### WHAT IS REQUIRED
Please look for the string "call" below and report every line in which it occurs.

◇ ◇ ◇ ◇

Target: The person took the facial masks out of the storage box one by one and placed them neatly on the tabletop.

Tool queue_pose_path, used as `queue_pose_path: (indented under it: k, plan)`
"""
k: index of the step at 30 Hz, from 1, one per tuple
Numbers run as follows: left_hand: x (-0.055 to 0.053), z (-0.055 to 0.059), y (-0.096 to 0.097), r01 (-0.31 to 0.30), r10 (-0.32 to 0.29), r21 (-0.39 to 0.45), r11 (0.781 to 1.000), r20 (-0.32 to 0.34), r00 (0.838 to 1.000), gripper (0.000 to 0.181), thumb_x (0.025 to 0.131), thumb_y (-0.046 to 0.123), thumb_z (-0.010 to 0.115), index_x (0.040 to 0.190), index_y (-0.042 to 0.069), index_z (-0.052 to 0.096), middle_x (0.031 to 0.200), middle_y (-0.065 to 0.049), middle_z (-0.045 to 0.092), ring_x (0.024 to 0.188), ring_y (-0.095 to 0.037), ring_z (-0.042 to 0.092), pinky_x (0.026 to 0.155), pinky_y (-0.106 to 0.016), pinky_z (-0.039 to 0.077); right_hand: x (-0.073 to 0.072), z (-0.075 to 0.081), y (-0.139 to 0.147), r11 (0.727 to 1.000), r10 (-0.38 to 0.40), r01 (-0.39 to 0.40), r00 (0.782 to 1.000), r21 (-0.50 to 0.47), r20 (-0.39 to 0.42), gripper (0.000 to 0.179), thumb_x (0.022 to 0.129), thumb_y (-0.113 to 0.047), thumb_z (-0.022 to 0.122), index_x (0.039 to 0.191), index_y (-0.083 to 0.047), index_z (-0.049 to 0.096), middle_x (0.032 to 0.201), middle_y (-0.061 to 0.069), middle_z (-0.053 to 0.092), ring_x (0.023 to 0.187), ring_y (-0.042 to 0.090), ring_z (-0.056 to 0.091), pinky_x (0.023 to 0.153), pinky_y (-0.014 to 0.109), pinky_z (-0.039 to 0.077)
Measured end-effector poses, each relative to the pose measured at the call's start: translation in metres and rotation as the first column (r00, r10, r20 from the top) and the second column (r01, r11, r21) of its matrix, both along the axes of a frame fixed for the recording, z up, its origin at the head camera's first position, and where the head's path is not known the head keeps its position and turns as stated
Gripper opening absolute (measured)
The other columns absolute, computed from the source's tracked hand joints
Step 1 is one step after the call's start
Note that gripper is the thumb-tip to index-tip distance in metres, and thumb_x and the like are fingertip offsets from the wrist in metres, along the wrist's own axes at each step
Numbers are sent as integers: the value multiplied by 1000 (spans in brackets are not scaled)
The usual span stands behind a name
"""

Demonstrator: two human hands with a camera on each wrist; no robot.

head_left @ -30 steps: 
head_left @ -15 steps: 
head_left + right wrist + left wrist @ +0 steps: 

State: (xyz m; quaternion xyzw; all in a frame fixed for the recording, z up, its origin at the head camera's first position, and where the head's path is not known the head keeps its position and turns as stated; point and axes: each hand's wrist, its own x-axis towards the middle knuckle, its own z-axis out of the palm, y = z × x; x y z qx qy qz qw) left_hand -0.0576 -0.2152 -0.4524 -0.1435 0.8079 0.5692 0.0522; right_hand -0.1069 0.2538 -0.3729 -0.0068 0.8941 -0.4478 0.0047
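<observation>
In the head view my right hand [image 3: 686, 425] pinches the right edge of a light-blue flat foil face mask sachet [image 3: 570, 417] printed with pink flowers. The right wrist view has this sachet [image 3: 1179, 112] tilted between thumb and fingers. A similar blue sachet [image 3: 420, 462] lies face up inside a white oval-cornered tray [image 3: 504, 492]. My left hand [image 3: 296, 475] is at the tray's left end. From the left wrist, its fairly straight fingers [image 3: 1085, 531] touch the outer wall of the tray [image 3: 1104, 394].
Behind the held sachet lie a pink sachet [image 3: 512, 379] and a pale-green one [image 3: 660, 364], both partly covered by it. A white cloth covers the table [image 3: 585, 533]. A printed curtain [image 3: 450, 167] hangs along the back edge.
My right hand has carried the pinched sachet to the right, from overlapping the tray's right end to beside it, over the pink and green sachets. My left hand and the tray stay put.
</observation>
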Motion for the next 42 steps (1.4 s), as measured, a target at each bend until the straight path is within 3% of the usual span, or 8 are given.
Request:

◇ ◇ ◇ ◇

### RESPONSE BOX
Measured end-effector poses, each relative to the pose measured at the call's start: translation in metres and rotation as the first column (r00, r10, r20 from the top) and the second column (r01, r11, r21) of its matrix, both along the axes of a frame fixed for the recording, z up, its origin at the head camera's first position, and where the head's path is not known the head keeps its position and turns as stated
Step 1 is one step after the call's start

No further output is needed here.